▸ SUPPLIED MATERIAL:
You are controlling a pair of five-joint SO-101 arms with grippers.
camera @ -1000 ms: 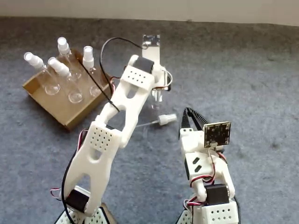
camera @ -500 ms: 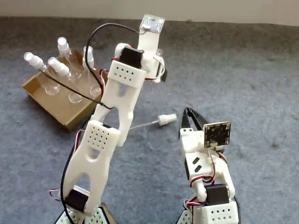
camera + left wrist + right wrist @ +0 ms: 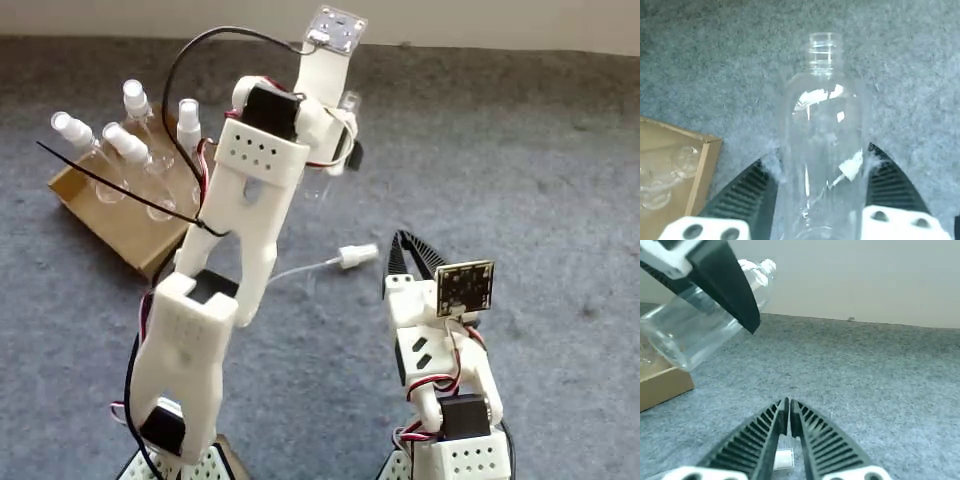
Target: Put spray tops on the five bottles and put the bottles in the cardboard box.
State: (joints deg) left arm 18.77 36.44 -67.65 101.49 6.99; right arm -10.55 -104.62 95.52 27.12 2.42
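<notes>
A clear bottle (image 3: 318, 183) with no top hangs tilted in the air, neck up, with my left gripper (image 3: 340, 145) shut on it. The left wrist view has this bottle (image 3: 821, 125) between its black fingers (image 3: 752, 187), open neck pointing away. A white spray top (image 3: 351, 256) with a thin tube lies on the carpet just beyond my right gripper (image 3: 405, 255), which is shut and empty. From the right wrist view, the spray top (image 3: 784, 459) lies under the shut fingers (image 3: 755, 440), and the held bottle (image 3: 695, 325) hangs beyond. Several capped bottles (image 3: 130, 145) stand in the cardboard box (image 3: 120, 235).
Grey carpet covers the table. The box's corner (image 3: 670, 150) lies beside and below the held bottle. A light wall (image 3: 865, 275) runs along the far edge. Open carpet lies right of the arms.
My left arm has lifted the bottle off the carpet and raised it up and back, toward the box side. The right arm and the spray top have stayed still.
</notes>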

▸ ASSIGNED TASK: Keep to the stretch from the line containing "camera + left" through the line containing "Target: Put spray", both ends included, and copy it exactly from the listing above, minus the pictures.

▸ WRITTEN SOLUTION:
camera + left wrist + right wrist @ +0 ms: 
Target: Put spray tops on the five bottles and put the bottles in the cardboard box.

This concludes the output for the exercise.